Brooming symptoms in an ash tree caused by ash yellows.

What does ash yellows look like? 

Symptoms of ash yellows usually occur within three years of infection.  Infected trees typically grow at a much slower rate than non-infected trees, although this may be difficult to detect in an isolated, single tree.  The rate of growth of an infected tree may be as little as one half that of a healthy tree.  Leaves on infected trees are frequently smaller, thinner and lighter green than normal.  Often, but not always, affected trees will produce branches in tufts, a symptom that is called “brooming”.  Eventually, branches in the crown will die and this dieback can continue until the entire crown is dead.

Where does ash yellows come from? 

Ash yellows is caused by the phytoplasma, Candidatus Phytoplasma fraxini.  Phytoplasmas are bacteria-like organisms that live and survive in the phloem (the food-conducting tissue) of infected plants.  Leafhoppers are thought to be the primary means by which this pathogen is moved from tree to tree.

How do I save a tree with ash yellows? 

There is no known cure for ash yellows, but some infected trees may live and grow slowly with the disease for many years.  Ash trees suspected of having ash yellows should be tested for the disease, and those trees that test positive should be removed immediately to prevent spread of the ash yellows phytoplasma to other trees in the area.  Wood harvested from infected trees does not serve as a source of the phytoplasma and can be used for woodworking or firewood, or chipped for mulch.

How do I avoid problems with ash yellows in the future? 

Avoid growing ash trees in areas where ash yellows is prevalent.  When choosing a lilac, select a variety of common lilac as these varieties appear to have tolerance to the ash yellows phytoplasma.  Avoid using S. josikaea, S. reticulata and S. sweginzowii (or hybrids of these species with either S. komarowii or S. villosa), as these lilacs appear to be highly susceptible.  It is unclear if the use of insecticides (or other means) to control leafhoppers can help control the spread of this pathogen.

For more information on ash yellows and ash yellows testing: 

Contact the University of Wisconsin Plant Disease Diagnostics Clinic (PDDC) at (608) 262-2863 or pddc@wisc.edu.


This Fact Sheet is also available in PDF format:

*Completed as partial fulfillment of the requirements for a BS in Plant Pathology at the University of Wisconsin Madison.

© 2001-2024 the Board of Regents of the University of Wisconsin System doing business as University of Wisconsin-Madison Division of Extension.

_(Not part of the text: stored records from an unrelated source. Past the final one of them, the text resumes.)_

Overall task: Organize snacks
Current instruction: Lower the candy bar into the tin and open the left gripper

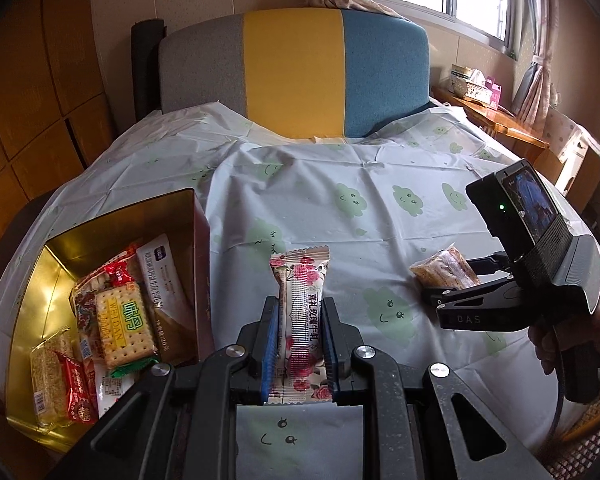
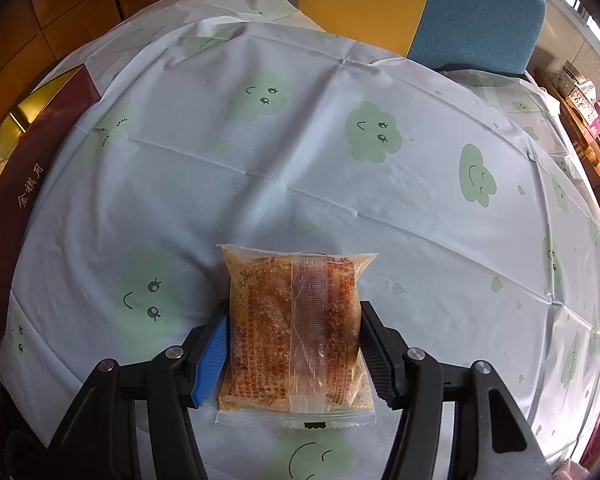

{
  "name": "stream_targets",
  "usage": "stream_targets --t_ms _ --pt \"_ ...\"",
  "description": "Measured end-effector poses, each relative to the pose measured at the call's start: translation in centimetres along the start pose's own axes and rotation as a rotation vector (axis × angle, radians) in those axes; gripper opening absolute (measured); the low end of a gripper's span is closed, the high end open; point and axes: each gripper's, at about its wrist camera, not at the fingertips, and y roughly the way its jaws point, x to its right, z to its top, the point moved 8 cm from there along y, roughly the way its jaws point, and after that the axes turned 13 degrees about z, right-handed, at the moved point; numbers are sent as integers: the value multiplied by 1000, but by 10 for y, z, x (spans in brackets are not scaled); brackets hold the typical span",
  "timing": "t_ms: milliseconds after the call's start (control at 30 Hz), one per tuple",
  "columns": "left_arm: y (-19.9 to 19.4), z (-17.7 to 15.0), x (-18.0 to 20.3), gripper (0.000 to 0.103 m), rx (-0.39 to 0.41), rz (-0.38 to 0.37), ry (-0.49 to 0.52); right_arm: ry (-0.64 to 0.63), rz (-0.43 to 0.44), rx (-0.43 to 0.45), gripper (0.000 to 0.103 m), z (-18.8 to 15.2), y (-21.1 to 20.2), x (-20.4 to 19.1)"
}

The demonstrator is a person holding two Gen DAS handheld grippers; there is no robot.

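Gold-lined and open-topped, the snack box (image 1: 100, 240) sits at the far left of the tablecloth (image 1: 320, 208), already holding a Weidan cracker pack (image 1: 126, 326) and several other wrapped snacks. Its dark red outer wall rises just left of the left gripper (image 1: 299, 344), which makes this hand the nearer of the two to the box.

That left gripper is clenched on a rose-printed candy bar (image 1: 300, 312); the blue pads pinch its lower half across the narrow width. The bar's long axis runs straight ahead along the fingers, its free crimped end pointing away, and it looks lifted clear of the cloth. To drop it in, I judge the hand must swing leftward over the near wall; the bar's length roughly parallels that wall, so it should fit without turning.

Further right, the right gripper (image 2: 294, 356) straddles a clear-wrapped sesame brittle packet (image 2: 296, 328) lying flat on the tablecloth. Both pads meet the packet's long side edges, so it appears grasped, though not raised. Its long axis also runs along the fingers. The box lies well apart to its left, beyond the other hand.
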Motion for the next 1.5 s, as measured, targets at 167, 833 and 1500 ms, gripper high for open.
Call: stream_targets --t_ms 167,833,1500 --pt "-4 -3 -27 20 -4 27 -38 3 0 4 62 -2 -5 -5" --pt "-7 -75 -263 20 -156 182 -536 -22 -27 13 61 -4 -10 -11" --pt "46 -93 -209 26 -257 183 -428 -16 -30 20 61 -6 -11 -9"
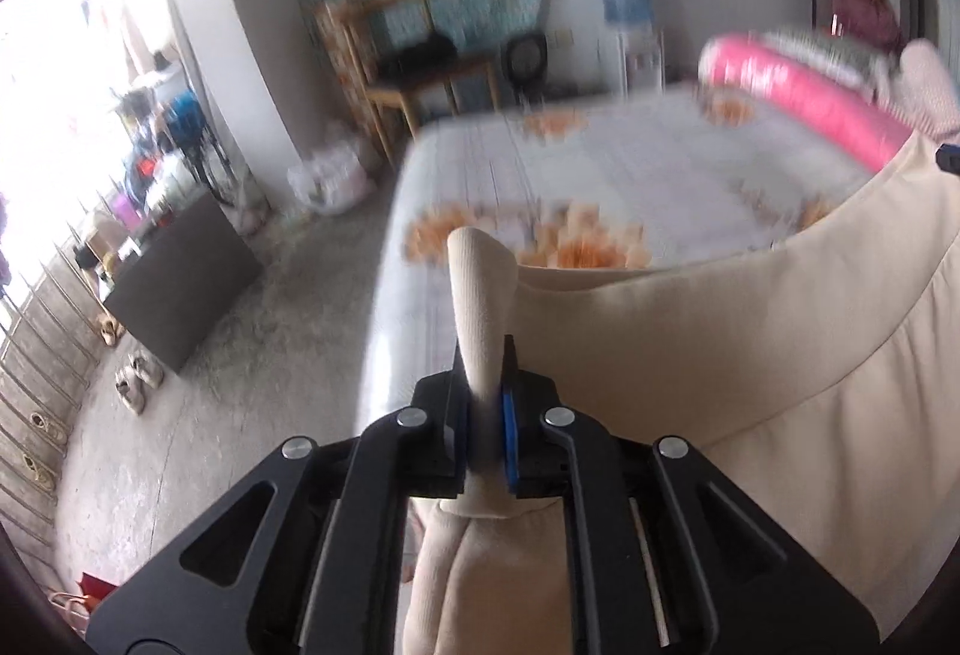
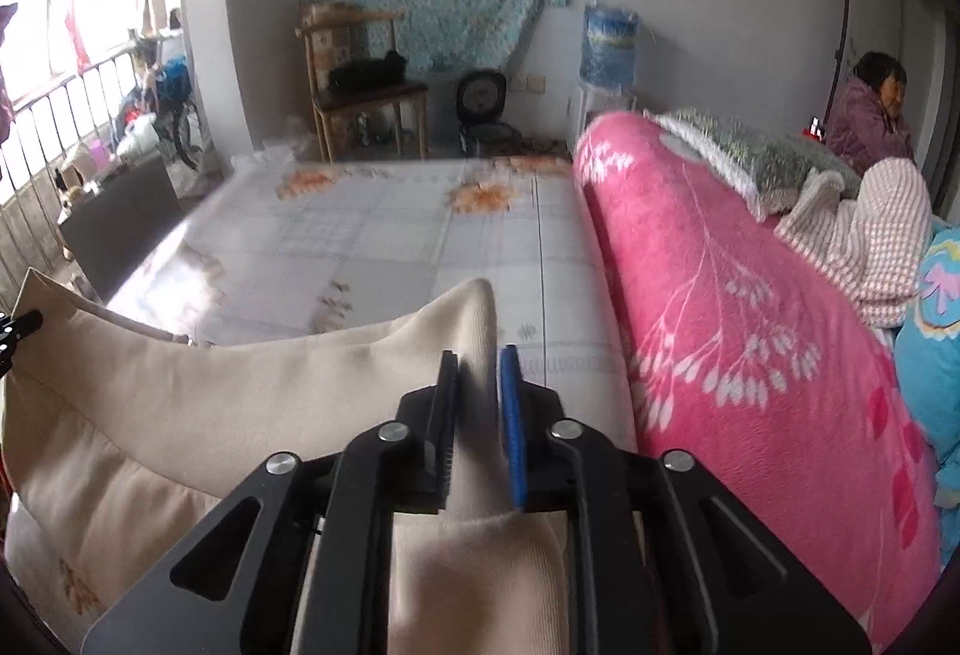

An EEO/Affirmative Action employer, University of Wisconsin-Madison Division of Extension provides equal opportunities in employment and programming, including Title IX and ADA requirements. This document can be provided in an alternative format by calling Brian Hudelson at (608) 262-2863 (711 for Wisconsin Relay).

References to pesticide products in this publication are for your convenience and are not an endorsement or criticism of one product over similar products. You are responsible for using pesticides according to the manufacturer’s current label directions. Follow directions exactly to protect the environment and people from pesticide exposure. Failure to do so violates the law.

Thanks to Lis Friemoth, Ann Joy and Patti Nagai for reviewing this document.

A complete inventory of UW Plant Disease Facts is available at the University of Wisconsin-Madison Plant Disease Diagnostics Clinic website: https://pddc.wisc.edu.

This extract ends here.